Título: Um Relato Sobre a Banalidade do Amor
Autor: Mario Diament
Sinopse: “Este belíssimo texto do autor argentino Mario Diament é inspirado na intensa e problemática relação amorosa vivida por uma das mais importantes pensadoras políticas do século XX, Hannah Arendt, e por Martin Heidegger, este considerado um dos grandes filósofos que o mesmo século produziu.Hannah, judia alemã, foi obrigada a fugir de seu país em 1933, quando da ascensão de Hitler ao poder; Martin, por sua vez, tornou-se, neste mesmo ano, reitor da Universidade de Freiburg e, em seguida, filiou-se ao Partido Nazista, nele permanecendo até o final da 2ª guerra mundial.As radicais diferenças políticas e existenciais protagonizadas por ambos não foram, entretanto, suficientes para dissolver o profundo laço amoroso que os uniu.

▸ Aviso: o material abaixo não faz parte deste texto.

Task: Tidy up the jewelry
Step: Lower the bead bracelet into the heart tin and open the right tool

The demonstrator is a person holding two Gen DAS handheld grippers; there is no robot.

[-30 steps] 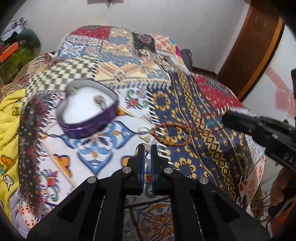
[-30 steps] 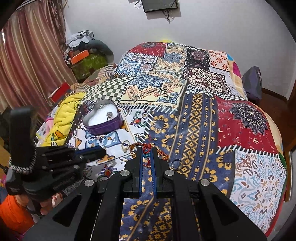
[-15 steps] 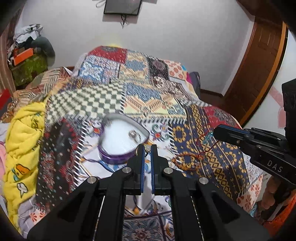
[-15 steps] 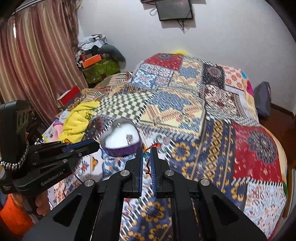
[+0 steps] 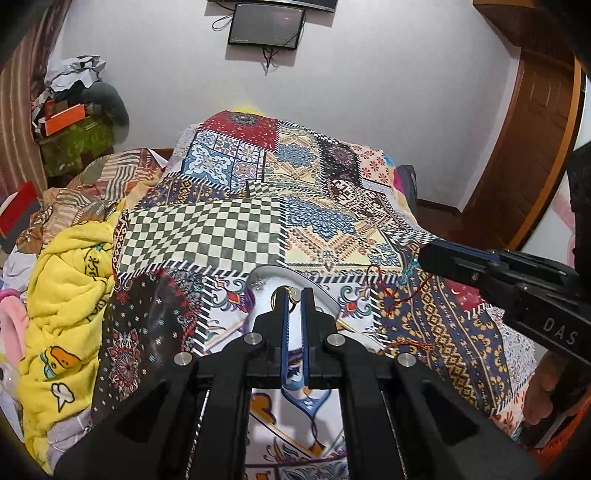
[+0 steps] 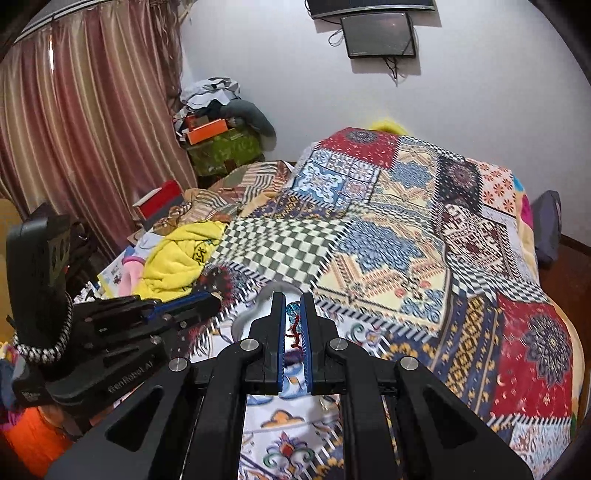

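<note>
My left gripper point(image 5: 293, 295) is shut on a small gold ring point(image 5: 294, 294) with a pale stone, nipped at the fingertips. Right behind those tips sits the heart-shaped box point(image 5: 266, 277), purple-walled with a white inside, on the patchwork bedspread point(image 5: 207, 236). My right gripper point(image 6: 293, 306) is shut on a red cord bracelet point(image 6: 294, 334) with a blue bead point(image 6: 293, 308). In the left wrist view the right gripper point(image 5: 421, 258) comes in from the right, the red cord point(image 5: 388, 291) dangling from it down to the bedspread. The box point(image 6: 245, 319) is mostly hidden behind the right fingers.
A yellow blanket point(image 5: 66, 277) is bunched at the bed's left edge, with clothes and boxes point(image 5: 74, 122) piled beyond it. A wooden door point(image 5: 535, 147) stands at the right, a screen point(image 5: 266, 24) hangs on the far wall. A person's hand point(image 5: 543, 391) holds the right gripper.
Both grippers have risen and tilted up, so more wall shows. The red cord has lifted partly off the bedspread. The heart box now lies straight behind both sets of fingertips.
</note>
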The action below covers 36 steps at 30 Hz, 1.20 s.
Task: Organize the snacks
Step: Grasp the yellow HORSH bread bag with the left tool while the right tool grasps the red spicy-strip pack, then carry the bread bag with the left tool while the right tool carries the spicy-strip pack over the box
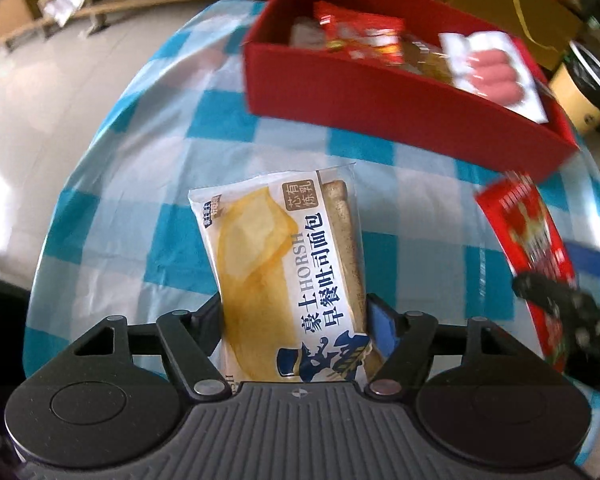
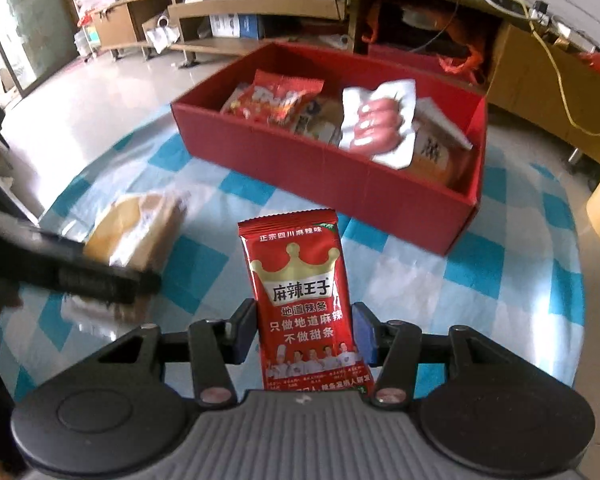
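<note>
The left gripper (image 1: 296,312) is clamped on a white and yellow plastic bread packet (image 1: 288,276), and the right gripper (image 2: 304,328) is clamped on a red foil spicy-strip packet (image 2: 306,300). Both packets are above the blue and white checked tablecloth (image 2: 512,280), near the red cardboard box (image 2: 340,176), which already holds several snacks. I think the slippery wrappers can slide out, because each is held only at its lower end. The two grippers are close together and can bump over the box.
</note>
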Each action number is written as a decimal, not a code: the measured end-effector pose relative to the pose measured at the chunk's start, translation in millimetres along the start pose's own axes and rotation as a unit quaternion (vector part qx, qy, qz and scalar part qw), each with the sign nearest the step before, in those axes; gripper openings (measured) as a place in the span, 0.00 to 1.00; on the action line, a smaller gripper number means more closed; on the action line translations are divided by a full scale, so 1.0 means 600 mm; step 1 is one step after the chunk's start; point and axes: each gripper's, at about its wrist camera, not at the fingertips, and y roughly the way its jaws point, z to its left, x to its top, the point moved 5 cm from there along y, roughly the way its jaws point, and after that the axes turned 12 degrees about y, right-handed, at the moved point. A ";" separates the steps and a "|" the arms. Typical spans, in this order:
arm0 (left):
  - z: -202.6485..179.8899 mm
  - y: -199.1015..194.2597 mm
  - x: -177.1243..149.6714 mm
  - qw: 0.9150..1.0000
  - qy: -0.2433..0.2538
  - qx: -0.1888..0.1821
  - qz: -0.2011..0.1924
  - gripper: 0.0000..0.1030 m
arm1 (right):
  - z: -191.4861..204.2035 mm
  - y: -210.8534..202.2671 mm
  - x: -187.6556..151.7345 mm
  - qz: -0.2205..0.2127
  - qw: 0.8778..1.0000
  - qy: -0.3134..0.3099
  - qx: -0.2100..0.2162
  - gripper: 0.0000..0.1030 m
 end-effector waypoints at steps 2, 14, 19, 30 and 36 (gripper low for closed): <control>-0.014 -0.010 0.004 1.000 0.014 -0.001 -0.011 0.74 | -0.003 -0.008 0.006 -0.007 1.000 0.005 0.000 0.46; -0.048 -0.059 0.051 0.995 0.051 0.022 -0.077 0.74 | -0.020 -0.054 0.058 -0.067 0.997 0.042 -0.003 0.46; -0.049 -0.070 0.069 0.993 0.057 0.036 -0.094 0.74 | -0.017 -0.059 0.072 -0.079 0.996 0.041 -0.001 0.46; -0.044 -0.081 0.104 0.991 0.053 0.047 -0.117 0.74 | -0.034 -0.069 0.103 -0.106 0.992 0.061 0.001 0.46; -0.040 -0.087 0.116 0.990 0.048 0.049 -0.124 0.74 | -0.044 -0.079 0.111 -0.117 0.990 0.072 0.001 0.46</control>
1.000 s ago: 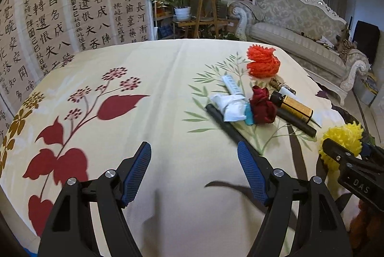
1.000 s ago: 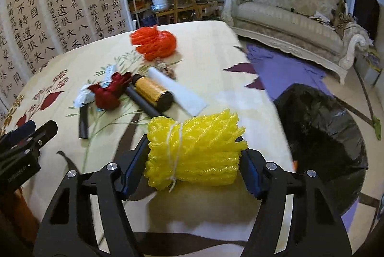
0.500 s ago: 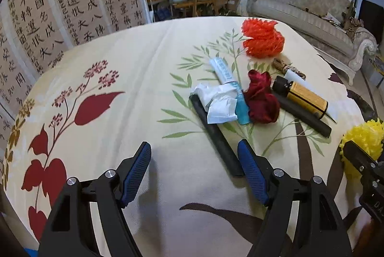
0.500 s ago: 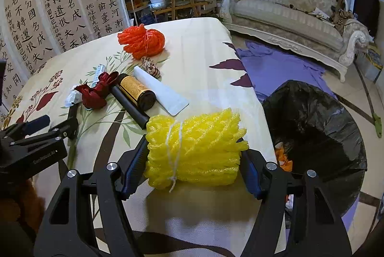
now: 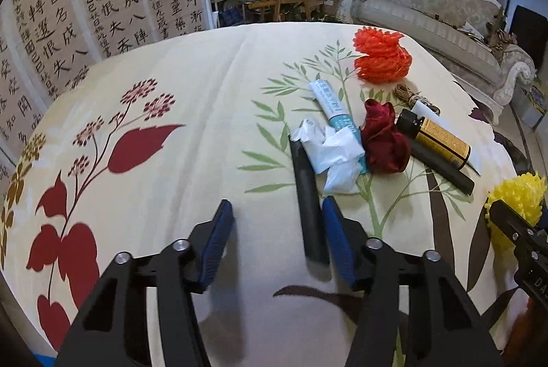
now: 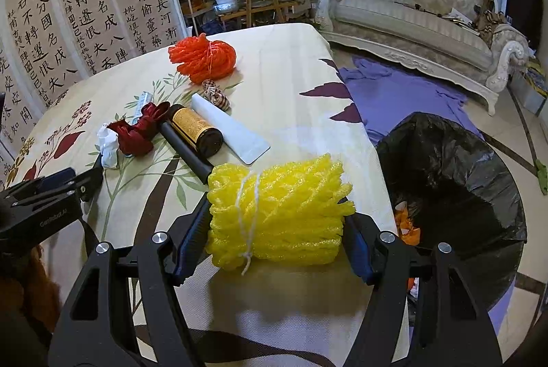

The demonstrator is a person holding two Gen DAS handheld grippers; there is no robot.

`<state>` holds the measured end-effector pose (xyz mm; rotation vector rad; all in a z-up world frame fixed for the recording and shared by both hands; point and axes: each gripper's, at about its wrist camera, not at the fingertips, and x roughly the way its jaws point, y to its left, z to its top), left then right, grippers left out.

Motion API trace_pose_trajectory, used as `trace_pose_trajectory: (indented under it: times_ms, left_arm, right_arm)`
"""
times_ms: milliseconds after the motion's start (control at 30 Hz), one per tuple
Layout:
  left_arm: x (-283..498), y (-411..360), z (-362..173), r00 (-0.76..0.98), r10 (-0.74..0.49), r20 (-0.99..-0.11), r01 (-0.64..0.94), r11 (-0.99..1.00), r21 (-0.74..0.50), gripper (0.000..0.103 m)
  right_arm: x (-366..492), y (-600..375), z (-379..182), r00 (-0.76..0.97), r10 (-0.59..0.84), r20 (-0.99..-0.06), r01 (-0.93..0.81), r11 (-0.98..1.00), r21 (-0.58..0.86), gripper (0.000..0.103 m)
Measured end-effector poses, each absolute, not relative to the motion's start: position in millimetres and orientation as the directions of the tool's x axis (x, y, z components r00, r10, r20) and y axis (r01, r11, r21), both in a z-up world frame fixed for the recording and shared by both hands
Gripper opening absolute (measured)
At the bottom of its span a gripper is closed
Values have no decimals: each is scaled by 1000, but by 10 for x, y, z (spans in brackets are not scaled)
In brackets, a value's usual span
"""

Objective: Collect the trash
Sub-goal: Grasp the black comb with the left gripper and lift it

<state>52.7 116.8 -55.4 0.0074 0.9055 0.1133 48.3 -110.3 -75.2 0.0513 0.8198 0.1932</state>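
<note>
Left claw (image 5: 275, 231): jaws closing, the black tube (image 5: 308, 202) lying between them beside the right pad, not yet pinched.
Right claw (image 6: 274, 230): clamped on the yellow foam net (image 6: 277, 213), held over the desk (image 6: 291, 65) edge.
Middle of desk: white tissue (image 5: 334, 154), red cloth (image 5: 383, 137), amber bottle (image 5: 435, 136) and a second black tube (image 5: 441, 166) clustered together.
Far desk: orange foam net (image 5: 382, 55).
Right wrist view only: black bin bag (image 6: 452, 182) on the floor just beside the desk, orange scraps inside.
Left wrist view only: the first tube's full length.
</note>
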Motion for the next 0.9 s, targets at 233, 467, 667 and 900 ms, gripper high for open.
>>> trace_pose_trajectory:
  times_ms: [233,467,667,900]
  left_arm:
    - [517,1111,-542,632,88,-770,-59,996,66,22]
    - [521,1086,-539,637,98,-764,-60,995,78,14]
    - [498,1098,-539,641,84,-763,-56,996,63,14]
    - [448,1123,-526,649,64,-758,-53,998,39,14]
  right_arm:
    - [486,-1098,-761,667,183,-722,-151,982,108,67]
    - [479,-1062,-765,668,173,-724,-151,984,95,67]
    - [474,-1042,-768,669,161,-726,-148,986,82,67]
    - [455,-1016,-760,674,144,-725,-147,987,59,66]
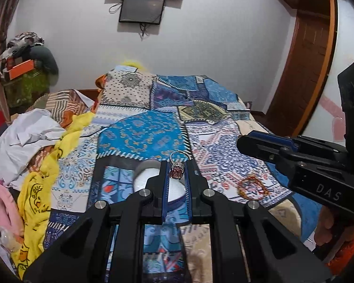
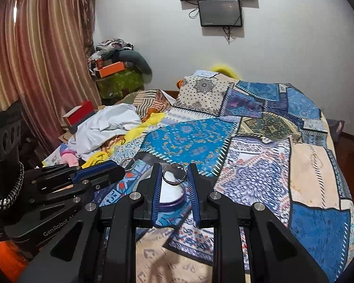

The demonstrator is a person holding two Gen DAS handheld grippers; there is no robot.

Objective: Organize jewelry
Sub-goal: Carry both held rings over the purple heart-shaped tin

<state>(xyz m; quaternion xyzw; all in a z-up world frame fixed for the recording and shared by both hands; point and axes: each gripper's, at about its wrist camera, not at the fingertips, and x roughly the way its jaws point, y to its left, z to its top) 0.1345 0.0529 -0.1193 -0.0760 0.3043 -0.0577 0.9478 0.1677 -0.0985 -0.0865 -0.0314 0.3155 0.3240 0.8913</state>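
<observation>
I am holding two rings up over the bed at once, one in each tool. My left gripper (image 1: 176, 172) is clenching a silver ring with a large reddish stone (image 1: 176, 168); the stone is sitting pinched between the blue pads, and the thin band is sticking up past the fingertips. My right gripper (image 2: 174, 173) is clamping a plain silver band ring (image 2: 174, 175), which is standing crosswise in the narrow gap between its blue pads. Both tools are pointing down toward the patchwork bedspread (image 2: 259, 160), blue, white and beige, which is covering the bed. Directly beneath the fingertips a round white container with a purple rim (image 2: 174, 194) is lying on the bedspread; in the left wrist view I am seeing it as a white round shape (image 1: 151, 176) partly hidden behind my left fingers. A beaded orange-red bracelet (image 1: 252, 187) is lying flat on the cloth to the right of it, near my right tool. At the far left of the bed a heap of white cloth (image 1: 26, 139) and a yellow garment (image 1: 35, 195) are lying crumpled together.
</observation>
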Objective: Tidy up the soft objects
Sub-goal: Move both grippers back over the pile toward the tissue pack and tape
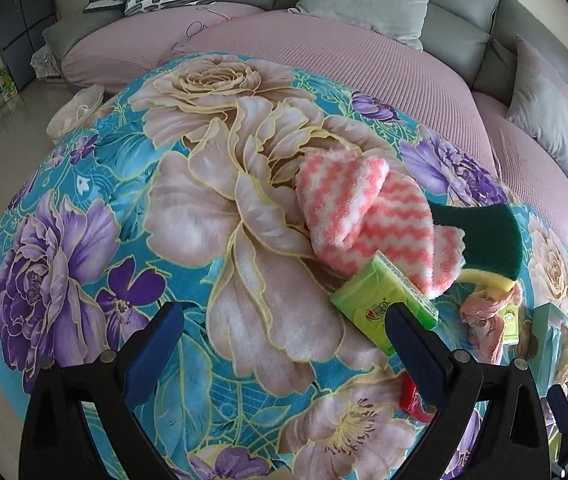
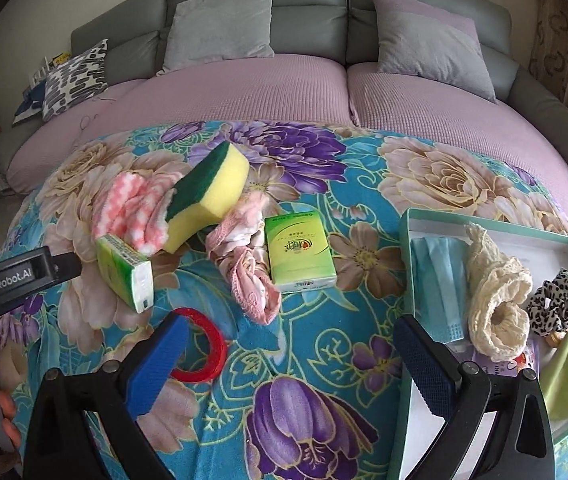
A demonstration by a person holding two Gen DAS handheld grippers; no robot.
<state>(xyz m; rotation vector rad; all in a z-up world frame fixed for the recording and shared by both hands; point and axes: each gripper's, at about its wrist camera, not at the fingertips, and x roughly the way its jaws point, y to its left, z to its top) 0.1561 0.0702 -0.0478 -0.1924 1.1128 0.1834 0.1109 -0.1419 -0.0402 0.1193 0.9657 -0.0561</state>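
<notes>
Left tongs [image 1: 284, 344] spread wide, empty, low over floral blanket [image 1: 95, 240]. Pink-white zigzag cloth [image 1: 360, 220] folded on blanket, overlapping green-yellow sponge [image 1: 488, 240] on its right. Green tissue pack [image 1: 376, 300] just below cloth, touching it, partly behind right finger. Pink crumpled fabric [image 1: 484, 320] below sponge. Red item [image 1: 414, 398] mostly hidden behind right finger. Teal box [image 1: 544, 340] at right edge. Grey sofa [image 1: 460, 16] with pillows behind.
</notes>
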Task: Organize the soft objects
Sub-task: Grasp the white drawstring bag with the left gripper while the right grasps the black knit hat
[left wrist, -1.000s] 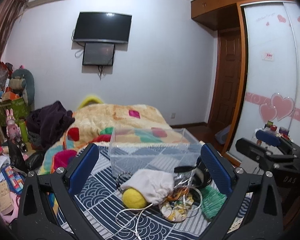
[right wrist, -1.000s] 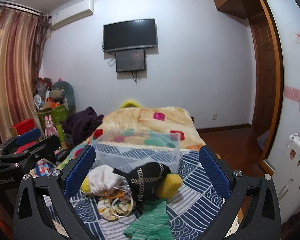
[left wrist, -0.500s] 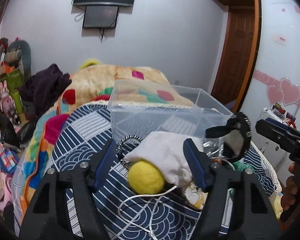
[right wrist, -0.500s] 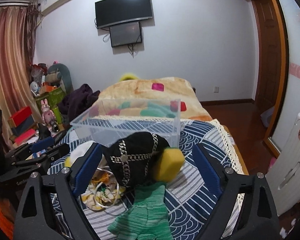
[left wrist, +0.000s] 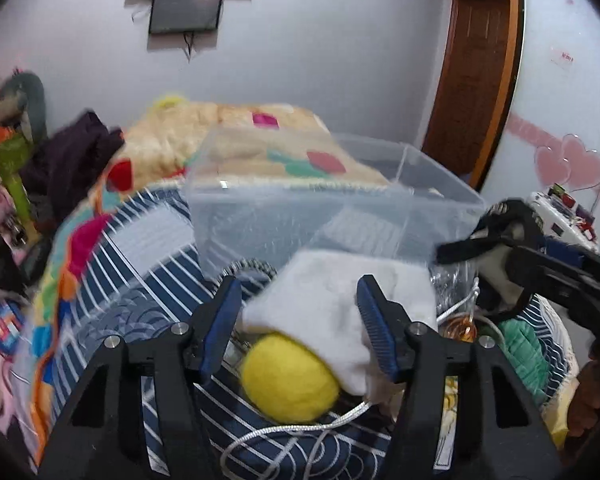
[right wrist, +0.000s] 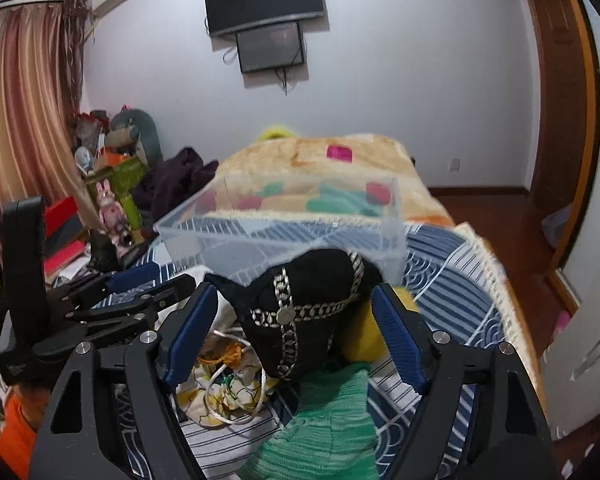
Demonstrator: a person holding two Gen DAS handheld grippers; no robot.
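Now the left gripper [left wrist: 300, 328] stands open around a white cloth pouch [left wrist: 340, 312] and yellow felt ball [left wrist: 290, 380]. Likewise open, the right gripper [right wrist: 294, 336] straddles a black chain-trimmed bag [right wrist: 300, 316], just before the clear plastic bin [right wrist: 284, 228] on the bed.

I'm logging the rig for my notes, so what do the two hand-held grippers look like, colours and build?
Both look alike. The left hand-held gripper and the right hand-held gripper have matte black angular frames with triangular cut-outs, silver screw heads at the joints, and two fingers faced with ribbed blue pads. No cables show on them.
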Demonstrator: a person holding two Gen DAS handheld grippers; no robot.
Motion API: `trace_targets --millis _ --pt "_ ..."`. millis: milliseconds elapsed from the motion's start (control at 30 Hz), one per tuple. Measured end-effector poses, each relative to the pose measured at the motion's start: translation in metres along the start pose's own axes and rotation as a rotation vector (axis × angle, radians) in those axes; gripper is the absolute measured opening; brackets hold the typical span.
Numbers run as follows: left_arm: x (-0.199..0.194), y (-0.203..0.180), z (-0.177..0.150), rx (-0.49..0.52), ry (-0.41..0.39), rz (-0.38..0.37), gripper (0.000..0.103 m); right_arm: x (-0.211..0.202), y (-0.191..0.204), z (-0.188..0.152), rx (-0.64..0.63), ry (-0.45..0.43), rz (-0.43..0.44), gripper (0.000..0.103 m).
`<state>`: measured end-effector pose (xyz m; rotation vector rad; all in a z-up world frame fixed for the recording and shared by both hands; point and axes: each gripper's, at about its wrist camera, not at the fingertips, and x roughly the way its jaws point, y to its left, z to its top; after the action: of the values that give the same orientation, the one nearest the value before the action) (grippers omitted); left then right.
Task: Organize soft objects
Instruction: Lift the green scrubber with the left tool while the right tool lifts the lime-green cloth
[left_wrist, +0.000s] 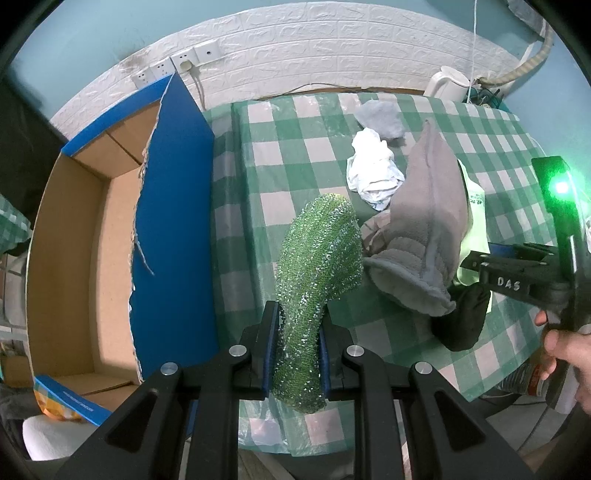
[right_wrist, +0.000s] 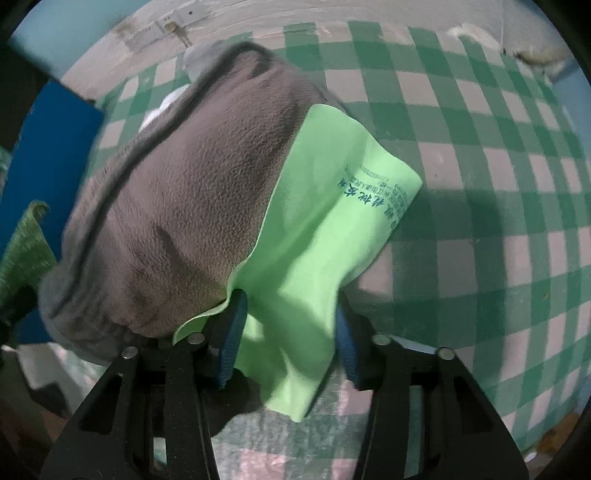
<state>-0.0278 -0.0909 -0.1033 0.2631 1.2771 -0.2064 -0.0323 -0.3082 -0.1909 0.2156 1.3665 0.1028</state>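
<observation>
My left gripper (left_wrist: 295, 336) is shut on a sparkly green scrubbing cloth (left_wrist: 317, 254) and holds it up over the checked table (left_wrist: 280, 158), beside an open cardboard box (left_wrist: 74, 258) with blue flaps. My right gripper (right_wrist: 288, 325) has its jaws partly apart with a light green cloth (right_wrist: 332, 221) between them; I cannot tell if it is pinched. A grey fleece item (right_wrist: 184, 192) hangs over the same cloth to its left. In the left wrist view the fleece (left_wrist: 424, 229) stands up from the table, with the right gripper body (left_wrist: 524, 277) behind it.
A white crumpled cloth (left_wrist: 373, 173) and a pale grey cloth (left_wrist: 380, 118) lie at the table's far side. A black soft item (left_wrist: 465, 321) lies under the fleece. A white kettle (left_wrist: 447, 85) stands at the back right corner. The box's blue flap (left_wrist: 173, 229) rises between box and table.
</observation>
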Motion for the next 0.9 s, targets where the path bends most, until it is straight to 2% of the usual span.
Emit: trace_targets --millis 33,67,200,433,767,800,900 --pt "0.001 0.0 0.0 0.0 0.001 0.0 0.019 0.0 0.003 0.0 -0.019 -0.002 -0.016 0.025" --pt "0.001 0.0 0.0 0.0 0.002 0.0 0.019 0.0 0.004 -0.001 -0.029 0.0 -0.015 0.01" --pt "0.002 0.001 0.0 -0.004 0.005 0.003 0.019 -0.002 0.005 -0.003 -0.029 -0.004 -0.005 0.007" --pt "-0.002 0.002 0.0 -0.01 -0.005 0.0 0.019 -0.025 0.013 -0.005 -0.035 -0.061 -0.009 0.006" --pt "-0.011 0.004 0.0 -0.009 -0.03 0.005 0.019 -0.065 0.032 -0.013 -0.07 -0.143 -0.058 0.006" --pt "-0.013 0.005 0.0 -0.009 -0.034 0.007 0.019 -0.063 0.032 -0.002 -0.077 -0.15 -0.067 0.006" --pt "-0.018 0.005 0.001 -0.009 -0.046 0.009 0.019 -0.074 0.039 -0.001 -0.091 -0.177 -0.077 0.006"
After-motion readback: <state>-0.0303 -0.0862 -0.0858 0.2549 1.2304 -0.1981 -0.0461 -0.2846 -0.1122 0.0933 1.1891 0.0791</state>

O amor, tratado muito acertadamente pelo autor em sua dimensão de banalidade (referência, como sabemos, ao livro Eichmann em Jerusálem: um relato sobre a banalidade do mal, escrito por Hannah Arendt) é mostrado aqui como tendo a perturbadora propriedade de “banalizar” as diferenças, levando os amantes a viver uma tormentosa luta entre as suas respectivas crenças e o velho e banal desejo de unidade absoluta, este um dos muitos “engodos” próprios ao amor e à vida amorosa.”Jaime Leibovitch
Contexto da obra
No teatro, obras como esta costumam ser lidas entre página, voz e cena. “Um Relato Sobre a Banalidade do Amor”, de Mario Diament, publicado pela editora Moinhos, em 2019 e com 92 páginas, integra a categoria Livros de Teatro. Esse contexto costuma ser útil para perceber melhor a obra como texto e também como gesto dramático.
Editora: Moinhos
Páginas: 92
Ano: 2019-01-01
Edição:
Linguagem: PORTUGUES
ISBN: 8545557736
ISBN13: 9788545557739
- Encadernação: BROCHURA
- Peso (kg): 0,198
- Altura (cm): 21,00
- Largura (cm): 14,00
- Espessura (cm): 0,60
Sobre a editora
A leitura dos livros da editora Moinhos revela um interesse constante pela complexidade das experiências humanas, muitas vezes exploradas em narrativas densas e intensas, que transitam entre a poesia, o romance e o ensaio. O catálogo privilegia obras que expõem conflitos íntimos e sociais, como a violência estrutural, as tensões de gênero e as contradições da memória, em contextos urbanos ou periféricos marcados por desigualdades. A linguagem costuma ser cuidadosa e reflexiva, ora lírica, ora incisiva, com ritmo que oscila entre o fragmentado e o fluido, convidando o leitor a mergulhar em atmosferas que vão do cotidiano à dimensão simbólica. Moinhos publica textos que se debruçam sobre a condição feminina, a marginalidade, o corpo e a linguagem, além de estudos literários que propõem leituras críticas e analíticas profundas.